Take this rare diminutive bronze figure of Acala (or a wrathful Manjushri). This early Tibetan personal devotional figure, circa 12th century, is captured in a wonderfully dynamic pose as if in the middle of battle, sword held aloft, and with wonderful remnant polychrome and cold gilding to the face.
Of even greater note in the current market, a wonderful Chinese gilt-bronze and champlevé enamelled altar piece, dating to the Qianlong or at latest Jiaqing period (dated from the particular style of the double lotus base beneath the figure, and with the foliate detailing within the lotus petals).

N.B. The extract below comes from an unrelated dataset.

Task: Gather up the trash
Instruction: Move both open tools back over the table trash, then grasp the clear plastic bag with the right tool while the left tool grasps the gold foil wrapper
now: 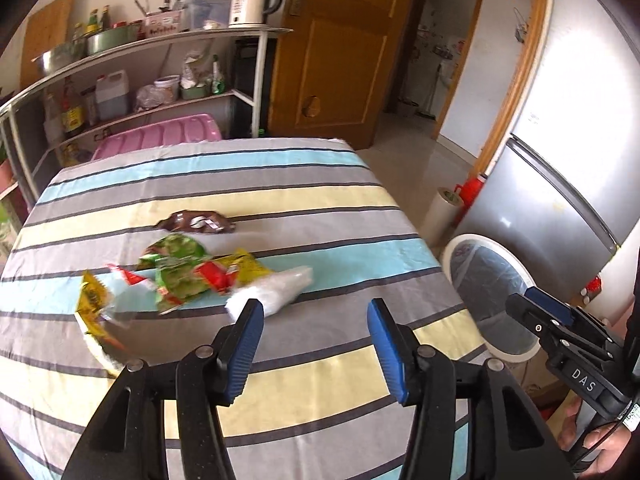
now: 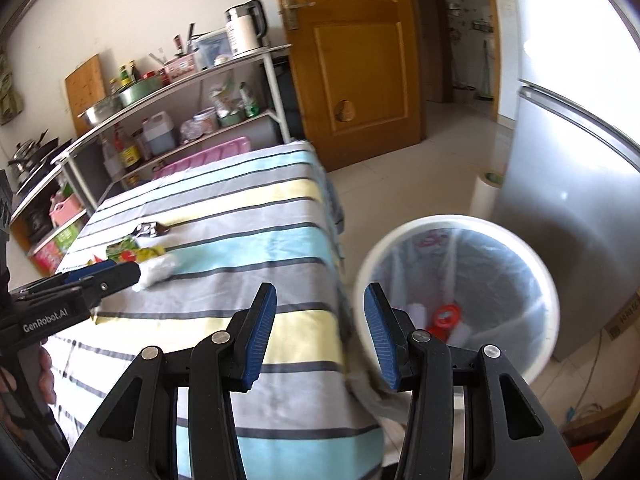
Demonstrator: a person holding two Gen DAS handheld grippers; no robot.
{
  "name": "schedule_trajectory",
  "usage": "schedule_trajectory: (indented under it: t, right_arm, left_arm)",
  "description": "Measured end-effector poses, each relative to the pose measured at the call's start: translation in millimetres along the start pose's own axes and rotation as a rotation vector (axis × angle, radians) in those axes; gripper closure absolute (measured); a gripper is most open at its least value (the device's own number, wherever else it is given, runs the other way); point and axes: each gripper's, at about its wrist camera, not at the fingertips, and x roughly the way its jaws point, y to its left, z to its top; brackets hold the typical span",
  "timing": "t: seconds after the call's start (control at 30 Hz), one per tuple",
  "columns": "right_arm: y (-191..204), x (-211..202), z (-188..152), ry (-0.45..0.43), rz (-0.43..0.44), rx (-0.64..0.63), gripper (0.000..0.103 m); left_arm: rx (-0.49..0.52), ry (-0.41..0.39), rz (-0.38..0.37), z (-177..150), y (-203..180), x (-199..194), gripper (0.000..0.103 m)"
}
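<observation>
White wrapper (image 1: 276, 290) beyond left gripper (image 1: 316, 312)

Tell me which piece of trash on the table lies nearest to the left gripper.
The crumpled white plastic bag, just beyond the left gripper. The green wrapper, yellow wrapper and brown wrapper lie farther away.

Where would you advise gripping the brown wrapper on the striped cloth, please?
Take the brown wrapper by its raised, crumpled middle, coming from above with the jaws across its narrow width. It lies flattish and apart from the green wrapper, so there is probably room for the fingers.
</observation>
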Motion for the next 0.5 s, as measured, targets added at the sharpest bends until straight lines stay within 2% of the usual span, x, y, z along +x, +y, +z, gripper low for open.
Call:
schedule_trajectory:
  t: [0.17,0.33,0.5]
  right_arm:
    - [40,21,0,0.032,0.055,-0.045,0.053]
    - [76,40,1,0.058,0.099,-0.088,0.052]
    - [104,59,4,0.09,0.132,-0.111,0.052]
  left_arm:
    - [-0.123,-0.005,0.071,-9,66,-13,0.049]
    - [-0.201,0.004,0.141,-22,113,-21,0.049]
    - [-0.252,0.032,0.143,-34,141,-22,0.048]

This object is almost without doubt imperial and from Beijing, being either made for use within one of the temples in the Forbidden City or one of the temples in wider Beijing under Imperial patronage.
The collection also features a number of powerful repousse fragments, including some from the now destroyed Densatil monastery in Tibet, a monastery famous for its art made by Nepalese Newari craftsmen, who were brought into Tibet for their exemplary craftsmanship.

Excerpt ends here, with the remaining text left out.